═════ GIVEN MATERIAL
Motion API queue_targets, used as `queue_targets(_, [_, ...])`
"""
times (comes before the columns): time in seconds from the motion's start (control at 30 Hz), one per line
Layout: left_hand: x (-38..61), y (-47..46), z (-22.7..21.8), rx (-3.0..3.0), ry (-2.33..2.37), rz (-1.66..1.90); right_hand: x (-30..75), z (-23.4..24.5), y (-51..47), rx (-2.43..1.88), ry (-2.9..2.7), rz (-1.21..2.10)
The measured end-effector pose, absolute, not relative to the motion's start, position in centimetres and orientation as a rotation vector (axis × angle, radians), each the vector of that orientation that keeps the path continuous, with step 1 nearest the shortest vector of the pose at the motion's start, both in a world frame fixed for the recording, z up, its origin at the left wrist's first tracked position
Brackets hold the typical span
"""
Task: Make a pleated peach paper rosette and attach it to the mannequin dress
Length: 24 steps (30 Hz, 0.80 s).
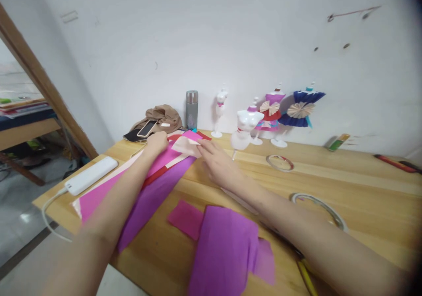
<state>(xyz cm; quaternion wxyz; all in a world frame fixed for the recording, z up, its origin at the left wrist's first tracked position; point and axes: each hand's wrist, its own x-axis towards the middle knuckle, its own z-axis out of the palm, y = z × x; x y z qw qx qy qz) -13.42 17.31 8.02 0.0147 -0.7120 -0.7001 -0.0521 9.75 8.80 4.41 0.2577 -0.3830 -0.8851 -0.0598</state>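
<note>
My left hand [156, 142] rests closed on the far end of a stack of long crepe paper sheets [148, 186], pink, red and purple, lying on the wooden table [362, 186]. My right hand [216, 162] reaches beside it, its fingers pinching the edge of a pale cream sheet [185, 146] on top of the stack. Nearer to me lies a folded purple paper [224, 247] and a small magenta piece [186, 219].
A white power bank [91, 175] with cable lies at the left edge. Phone [147, 128], brown cloth [163, 117] and grey bottle [191, 110] stand behind. Small mannequins [245, 127] with paper dresses [298, 108] line the wall. Tape rolls [280, 162] lie on the right.
</note>
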Motion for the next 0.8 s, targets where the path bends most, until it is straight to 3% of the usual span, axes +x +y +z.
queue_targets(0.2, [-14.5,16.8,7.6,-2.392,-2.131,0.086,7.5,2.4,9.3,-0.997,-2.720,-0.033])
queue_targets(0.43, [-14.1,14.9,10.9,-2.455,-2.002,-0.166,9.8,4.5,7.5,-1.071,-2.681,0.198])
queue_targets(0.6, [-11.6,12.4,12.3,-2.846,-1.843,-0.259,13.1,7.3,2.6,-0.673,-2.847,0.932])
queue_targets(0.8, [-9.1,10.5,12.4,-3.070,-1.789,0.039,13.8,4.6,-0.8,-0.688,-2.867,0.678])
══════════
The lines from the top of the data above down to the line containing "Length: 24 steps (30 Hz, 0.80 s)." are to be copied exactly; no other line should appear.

• **OUTPUT FOR THIS EXERCISE**:
Motion API queue_targets, used as `queue_targets(_, [_, ...])`
"""
times (comes before the columns): time in seconds from the motion's start (control at 30 Hz), one per line
Layout: left_hand: x (-38..61), y (-47..46), z (-22.7..21.8), rx (-3.0..3.0), ry (-2.33..2.37), rz (-1.66..1.90); right_hand: x (-30..75), z (-23.4..24.5), y (-51..47), rx (-2.43..1.88), ry (-2.9..2.7), rz (-1.21..2.10)
The measured end-effector pose, absolute, not relative to the motion's start, position in centimetres and orientation as a rotation vector (axis × angle, radians), each the vector of that orientation that keeps the path continuous, with step 1 nearest the shortest vector of the pose at the motion's start, both in a world frame fixed for the recording, z up, its origin at the left wrist's first tracked position
Brackets hold the typical span
"""
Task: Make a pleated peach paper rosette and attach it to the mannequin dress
Length: 24 steps (30 Hz, 0.80 s).

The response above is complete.